*Exercise*:
Extract all lines in the data that contain the word "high".

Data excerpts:
━━━━━━━━━━
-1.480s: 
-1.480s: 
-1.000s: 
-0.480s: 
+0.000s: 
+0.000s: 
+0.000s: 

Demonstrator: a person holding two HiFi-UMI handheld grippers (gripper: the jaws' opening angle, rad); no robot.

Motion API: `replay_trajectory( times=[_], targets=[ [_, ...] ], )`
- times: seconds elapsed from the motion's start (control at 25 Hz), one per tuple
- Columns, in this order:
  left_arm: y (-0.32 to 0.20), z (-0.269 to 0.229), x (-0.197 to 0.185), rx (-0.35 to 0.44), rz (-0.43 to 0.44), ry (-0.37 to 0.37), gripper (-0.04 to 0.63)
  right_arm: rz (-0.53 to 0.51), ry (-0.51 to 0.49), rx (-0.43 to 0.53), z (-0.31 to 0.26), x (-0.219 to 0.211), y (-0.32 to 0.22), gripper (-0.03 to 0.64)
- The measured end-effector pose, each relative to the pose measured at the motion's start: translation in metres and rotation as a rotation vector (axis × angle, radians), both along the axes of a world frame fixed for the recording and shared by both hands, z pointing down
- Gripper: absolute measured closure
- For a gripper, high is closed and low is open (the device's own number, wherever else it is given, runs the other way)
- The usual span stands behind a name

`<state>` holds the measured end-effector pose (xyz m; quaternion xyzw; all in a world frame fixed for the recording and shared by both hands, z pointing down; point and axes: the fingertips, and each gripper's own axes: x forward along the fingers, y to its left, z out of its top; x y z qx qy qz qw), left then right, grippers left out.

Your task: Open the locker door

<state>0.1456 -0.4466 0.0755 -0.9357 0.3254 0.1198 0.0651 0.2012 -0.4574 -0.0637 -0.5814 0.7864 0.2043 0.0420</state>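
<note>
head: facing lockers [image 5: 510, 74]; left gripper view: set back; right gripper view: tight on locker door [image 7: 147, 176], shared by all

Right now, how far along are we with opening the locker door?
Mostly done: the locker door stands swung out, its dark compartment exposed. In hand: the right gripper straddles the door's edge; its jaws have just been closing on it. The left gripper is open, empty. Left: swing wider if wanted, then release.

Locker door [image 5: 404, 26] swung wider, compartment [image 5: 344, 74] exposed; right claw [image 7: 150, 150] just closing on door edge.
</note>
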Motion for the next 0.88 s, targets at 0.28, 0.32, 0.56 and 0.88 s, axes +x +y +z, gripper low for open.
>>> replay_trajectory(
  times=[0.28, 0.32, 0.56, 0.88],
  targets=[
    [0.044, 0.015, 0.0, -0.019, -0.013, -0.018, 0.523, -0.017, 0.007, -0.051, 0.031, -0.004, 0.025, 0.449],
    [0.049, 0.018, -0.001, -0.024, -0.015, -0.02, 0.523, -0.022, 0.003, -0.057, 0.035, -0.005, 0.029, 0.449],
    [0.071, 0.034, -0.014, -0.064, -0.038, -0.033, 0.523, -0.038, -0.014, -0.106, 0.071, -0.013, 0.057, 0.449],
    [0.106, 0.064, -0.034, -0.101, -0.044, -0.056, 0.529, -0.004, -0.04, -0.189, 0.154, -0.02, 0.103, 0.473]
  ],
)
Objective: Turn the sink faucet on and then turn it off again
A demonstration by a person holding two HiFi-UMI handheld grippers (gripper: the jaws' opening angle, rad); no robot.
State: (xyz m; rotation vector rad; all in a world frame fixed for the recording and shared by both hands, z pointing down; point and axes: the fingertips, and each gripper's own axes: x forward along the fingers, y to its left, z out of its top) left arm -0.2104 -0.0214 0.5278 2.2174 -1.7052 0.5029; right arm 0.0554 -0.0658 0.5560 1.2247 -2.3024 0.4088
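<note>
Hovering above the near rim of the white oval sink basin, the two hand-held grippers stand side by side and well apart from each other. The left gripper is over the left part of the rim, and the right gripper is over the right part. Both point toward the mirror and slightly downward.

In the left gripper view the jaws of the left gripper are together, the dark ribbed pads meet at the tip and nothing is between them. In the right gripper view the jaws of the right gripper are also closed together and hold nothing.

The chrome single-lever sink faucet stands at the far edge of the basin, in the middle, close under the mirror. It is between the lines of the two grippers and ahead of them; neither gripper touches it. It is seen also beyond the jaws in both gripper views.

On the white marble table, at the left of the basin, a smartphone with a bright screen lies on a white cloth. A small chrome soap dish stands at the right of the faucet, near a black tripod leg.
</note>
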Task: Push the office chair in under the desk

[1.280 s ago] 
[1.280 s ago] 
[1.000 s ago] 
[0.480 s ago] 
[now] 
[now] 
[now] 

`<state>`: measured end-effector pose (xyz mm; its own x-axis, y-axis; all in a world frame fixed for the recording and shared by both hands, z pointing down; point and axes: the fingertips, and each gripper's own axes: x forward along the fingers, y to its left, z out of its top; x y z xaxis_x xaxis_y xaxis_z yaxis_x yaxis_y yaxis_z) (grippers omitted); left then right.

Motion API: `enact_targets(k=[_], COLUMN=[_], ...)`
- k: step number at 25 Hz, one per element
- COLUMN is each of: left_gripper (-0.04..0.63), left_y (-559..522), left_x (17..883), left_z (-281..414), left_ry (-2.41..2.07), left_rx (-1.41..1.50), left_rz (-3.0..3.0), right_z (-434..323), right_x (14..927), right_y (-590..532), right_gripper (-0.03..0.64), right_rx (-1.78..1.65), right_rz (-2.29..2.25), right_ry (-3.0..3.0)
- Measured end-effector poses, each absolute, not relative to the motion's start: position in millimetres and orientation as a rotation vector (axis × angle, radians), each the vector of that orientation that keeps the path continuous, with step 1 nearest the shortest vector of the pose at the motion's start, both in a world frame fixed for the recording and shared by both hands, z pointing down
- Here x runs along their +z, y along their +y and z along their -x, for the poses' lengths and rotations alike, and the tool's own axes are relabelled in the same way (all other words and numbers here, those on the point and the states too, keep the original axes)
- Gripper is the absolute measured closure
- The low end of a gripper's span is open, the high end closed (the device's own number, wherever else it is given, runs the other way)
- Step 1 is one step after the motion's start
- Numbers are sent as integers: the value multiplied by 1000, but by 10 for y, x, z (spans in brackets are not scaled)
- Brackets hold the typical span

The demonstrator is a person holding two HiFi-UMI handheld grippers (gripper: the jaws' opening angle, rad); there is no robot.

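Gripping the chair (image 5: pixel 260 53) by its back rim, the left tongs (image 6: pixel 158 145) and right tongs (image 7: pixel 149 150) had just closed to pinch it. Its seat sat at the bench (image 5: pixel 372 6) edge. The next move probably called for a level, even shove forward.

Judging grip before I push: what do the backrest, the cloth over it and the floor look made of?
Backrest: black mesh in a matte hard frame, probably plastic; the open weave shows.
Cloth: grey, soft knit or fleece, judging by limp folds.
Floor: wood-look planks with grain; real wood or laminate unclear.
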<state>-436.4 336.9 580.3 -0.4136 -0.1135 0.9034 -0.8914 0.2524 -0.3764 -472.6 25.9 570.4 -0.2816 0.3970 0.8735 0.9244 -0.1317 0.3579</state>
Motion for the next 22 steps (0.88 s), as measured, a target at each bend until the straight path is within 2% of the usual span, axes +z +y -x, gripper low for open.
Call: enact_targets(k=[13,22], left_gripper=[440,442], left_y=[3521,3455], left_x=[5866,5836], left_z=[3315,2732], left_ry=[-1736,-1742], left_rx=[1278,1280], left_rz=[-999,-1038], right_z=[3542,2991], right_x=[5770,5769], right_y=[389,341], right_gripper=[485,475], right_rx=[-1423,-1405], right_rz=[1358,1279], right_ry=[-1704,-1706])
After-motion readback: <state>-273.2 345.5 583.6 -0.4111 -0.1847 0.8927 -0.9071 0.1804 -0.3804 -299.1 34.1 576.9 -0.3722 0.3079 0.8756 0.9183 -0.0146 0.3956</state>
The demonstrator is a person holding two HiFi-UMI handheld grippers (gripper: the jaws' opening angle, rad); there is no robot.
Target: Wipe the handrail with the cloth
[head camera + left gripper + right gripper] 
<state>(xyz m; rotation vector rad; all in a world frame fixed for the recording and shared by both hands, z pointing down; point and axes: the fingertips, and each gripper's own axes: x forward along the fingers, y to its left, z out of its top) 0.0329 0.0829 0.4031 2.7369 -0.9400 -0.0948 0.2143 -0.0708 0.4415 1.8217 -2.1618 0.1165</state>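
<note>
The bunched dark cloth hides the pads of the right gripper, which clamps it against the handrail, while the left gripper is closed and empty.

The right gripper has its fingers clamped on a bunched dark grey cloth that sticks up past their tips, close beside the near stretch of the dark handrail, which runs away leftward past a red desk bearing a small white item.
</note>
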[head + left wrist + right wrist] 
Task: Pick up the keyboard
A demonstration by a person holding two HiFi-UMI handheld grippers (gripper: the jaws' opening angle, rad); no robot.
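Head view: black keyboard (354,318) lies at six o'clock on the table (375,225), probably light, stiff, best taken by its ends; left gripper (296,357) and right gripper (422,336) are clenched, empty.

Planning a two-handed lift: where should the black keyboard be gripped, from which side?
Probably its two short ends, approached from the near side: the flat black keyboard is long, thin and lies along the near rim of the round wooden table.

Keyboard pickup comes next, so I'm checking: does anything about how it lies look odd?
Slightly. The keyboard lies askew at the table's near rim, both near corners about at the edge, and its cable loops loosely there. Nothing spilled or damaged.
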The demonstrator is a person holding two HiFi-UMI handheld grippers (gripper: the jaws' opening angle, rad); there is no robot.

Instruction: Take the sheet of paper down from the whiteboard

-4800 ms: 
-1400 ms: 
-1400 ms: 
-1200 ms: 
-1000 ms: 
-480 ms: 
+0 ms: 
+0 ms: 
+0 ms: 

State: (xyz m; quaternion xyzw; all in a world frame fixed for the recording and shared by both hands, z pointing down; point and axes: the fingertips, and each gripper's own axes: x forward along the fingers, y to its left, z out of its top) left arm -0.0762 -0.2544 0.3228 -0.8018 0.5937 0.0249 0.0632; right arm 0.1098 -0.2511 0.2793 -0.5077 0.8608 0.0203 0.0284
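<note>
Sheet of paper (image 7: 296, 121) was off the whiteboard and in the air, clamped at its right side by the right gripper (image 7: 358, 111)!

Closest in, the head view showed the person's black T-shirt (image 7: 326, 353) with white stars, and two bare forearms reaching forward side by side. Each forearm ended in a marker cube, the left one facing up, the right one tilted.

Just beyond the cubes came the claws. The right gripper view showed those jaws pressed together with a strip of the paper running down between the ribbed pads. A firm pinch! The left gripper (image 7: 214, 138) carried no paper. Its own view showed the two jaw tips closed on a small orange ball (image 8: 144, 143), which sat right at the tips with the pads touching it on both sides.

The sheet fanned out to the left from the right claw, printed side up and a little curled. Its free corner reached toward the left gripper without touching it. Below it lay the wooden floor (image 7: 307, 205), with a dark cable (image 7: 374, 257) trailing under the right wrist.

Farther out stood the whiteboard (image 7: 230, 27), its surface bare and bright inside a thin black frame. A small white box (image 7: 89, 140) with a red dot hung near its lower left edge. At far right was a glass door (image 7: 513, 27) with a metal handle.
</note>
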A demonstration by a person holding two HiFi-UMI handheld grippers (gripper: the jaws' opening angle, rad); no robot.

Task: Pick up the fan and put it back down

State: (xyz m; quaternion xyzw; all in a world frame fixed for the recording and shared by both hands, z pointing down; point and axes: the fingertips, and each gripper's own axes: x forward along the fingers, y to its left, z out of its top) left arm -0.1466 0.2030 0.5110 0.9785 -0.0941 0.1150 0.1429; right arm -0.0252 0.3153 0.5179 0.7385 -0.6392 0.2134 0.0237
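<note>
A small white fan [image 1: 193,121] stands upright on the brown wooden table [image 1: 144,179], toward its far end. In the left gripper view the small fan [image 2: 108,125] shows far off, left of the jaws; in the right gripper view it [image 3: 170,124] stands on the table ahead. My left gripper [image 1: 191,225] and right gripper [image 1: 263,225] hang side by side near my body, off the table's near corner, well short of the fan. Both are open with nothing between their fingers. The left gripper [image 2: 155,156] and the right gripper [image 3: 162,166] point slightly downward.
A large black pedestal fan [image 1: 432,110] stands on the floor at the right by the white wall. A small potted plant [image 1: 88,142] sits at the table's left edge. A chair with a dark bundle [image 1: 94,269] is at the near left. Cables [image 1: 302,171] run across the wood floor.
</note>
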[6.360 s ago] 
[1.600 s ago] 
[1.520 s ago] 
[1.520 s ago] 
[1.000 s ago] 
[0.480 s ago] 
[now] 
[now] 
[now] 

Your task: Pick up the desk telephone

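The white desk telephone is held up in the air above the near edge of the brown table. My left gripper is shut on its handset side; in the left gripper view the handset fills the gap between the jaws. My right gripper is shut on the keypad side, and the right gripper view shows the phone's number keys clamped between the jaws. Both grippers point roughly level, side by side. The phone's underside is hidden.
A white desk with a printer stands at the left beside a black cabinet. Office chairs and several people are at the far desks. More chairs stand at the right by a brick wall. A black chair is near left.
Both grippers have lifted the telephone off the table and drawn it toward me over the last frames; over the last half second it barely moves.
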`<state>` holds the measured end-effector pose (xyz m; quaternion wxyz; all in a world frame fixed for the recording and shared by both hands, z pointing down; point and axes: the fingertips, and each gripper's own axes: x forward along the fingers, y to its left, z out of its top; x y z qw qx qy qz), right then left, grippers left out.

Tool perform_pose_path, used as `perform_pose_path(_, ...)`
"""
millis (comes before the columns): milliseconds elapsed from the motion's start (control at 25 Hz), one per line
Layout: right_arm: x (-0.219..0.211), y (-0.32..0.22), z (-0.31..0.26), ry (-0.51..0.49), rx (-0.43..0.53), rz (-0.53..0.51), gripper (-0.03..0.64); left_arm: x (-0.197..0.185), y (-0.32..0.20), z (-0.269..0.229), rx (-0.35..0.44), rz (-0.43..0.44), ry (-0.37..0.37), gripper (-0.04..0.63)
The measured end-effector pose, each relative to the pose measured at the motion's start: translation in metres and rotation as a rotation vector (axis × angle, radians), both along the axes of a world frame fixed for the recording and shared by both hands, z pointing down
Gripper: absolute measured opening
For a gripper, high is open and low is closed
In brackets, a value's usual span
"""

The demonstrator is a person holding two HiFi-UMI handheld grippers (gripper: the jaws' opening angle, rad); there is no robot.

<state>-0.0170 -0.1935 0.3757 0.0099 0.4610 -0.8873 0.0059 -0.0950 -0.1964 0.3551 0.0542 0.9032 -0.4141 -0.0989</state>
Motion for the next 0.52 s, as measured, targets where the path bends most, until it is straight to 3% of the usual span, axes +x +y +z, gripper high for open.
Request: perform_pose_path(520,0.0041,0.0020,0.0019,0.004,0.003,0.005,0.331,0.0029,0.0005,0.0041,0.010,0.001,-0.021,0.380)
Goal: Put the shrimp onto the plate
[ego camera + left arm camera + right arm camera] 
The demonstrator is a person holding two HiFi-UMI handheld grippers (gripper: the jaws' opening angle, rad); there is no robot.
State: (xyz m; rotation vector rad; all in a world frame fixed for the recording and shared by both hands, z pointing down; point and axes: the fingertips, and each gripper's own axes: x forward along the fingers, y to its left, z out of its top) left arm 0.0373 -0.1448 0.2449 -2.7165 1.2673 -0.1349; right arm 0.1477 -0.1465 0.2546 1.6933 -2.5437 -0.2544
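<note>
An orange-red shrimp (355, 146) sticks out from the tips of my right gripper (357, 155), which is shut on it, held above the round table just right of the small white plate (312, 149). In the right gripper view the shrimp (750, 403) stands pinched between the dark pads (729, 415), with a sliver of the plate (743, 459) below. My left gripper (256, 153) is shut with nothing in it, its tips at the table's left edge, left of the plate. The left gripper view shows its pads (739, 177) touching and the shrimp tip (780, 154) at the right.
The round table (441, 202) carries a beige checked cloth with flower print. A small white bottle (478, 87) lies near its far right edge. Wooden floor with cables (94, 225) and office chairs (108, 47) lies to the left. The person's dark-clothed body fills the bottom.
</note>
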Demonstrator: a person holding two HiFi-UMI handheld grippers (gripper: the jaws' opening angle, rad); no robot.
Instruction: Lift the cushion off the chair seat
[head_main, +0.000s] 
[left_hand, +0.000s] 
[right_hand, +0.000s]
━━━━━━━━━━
*Task result*:
- For a gripper, high is closed and low is open (the device's own number, wherever else it is given, runs the other way)
- The low end of a gripper's span is open, the high end closed (the device's own number, wherever else it is given, runs the other way)
For a gripper, high is open and low is closed
Motion for the next 0.52 s, as measured, targets where the path bends most, until it is straight to 3% of the usual span, axes +x +y +z, gripper high for open.

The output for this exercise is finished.